Edward Anderson rolled his wheelchair into the exam room and pushed up the sleeve of his white T-shirt. The nurse leaned in to pinch the newly exposed arm, injecting him with a dose of the Moderna vaccine.
"Lucky me, huh?" said Anderson, 53, as medical staff clapped and he grinned behind a cloth face mask. The shot marked the first vaccination of a Minnesota inmate — and a possible turning point in the fight against COVID-19 after a difficult nine months behind bars.
The respiratory disease has ravaged the state's corrections system, where data show that more than half of the roughly 7,000 incarcerated have contracted the virus and nine have died.
"I just want some normalcy back," said Anderson, who was paralyzed by an errant bullet 28 years ago and is serving five years at the Faribault prison for a drug and firearm conviction. "I want to protect myself and everyone else."
As the highest priority group, front-line health care workers and nursing home residents are up for the first wave of shots. But the Minnesota Department of Health (MDH) also allocated around 400 doses of the vaccine to treat the state's highest-risk prisoners.

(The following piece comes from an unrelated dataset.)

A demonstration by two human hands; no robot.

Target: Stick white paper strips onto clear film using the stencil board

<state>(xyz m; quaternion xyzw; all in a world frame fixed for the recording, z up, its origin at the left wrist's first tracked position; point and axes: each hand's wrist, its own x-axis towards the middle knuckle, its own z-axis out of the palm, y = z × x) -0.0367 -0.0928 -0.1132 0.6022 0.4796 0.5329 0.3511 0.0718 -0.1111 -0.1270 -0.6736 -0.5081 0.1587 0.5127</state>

Corrections and health officials agreed that specialized units at Faribault, Shakopee and Oak Park Heights serving elderly inmates and those with underlying health conditions mimic operations at long-term care and assisted-living facilities and should be treated as such.
"They met the same criteria," said MDH infectious disease director Kris Ehresmann, noting the state bears a responsibility for prisoners' welfare. "We needed to be looking out for their health, just like we're looking out for our other vulnerable adults in Minnesota."
The vaccines represent a fraction of MDH's general allotment earmarked for congregant care, a pool that's already immunized 7,200 people.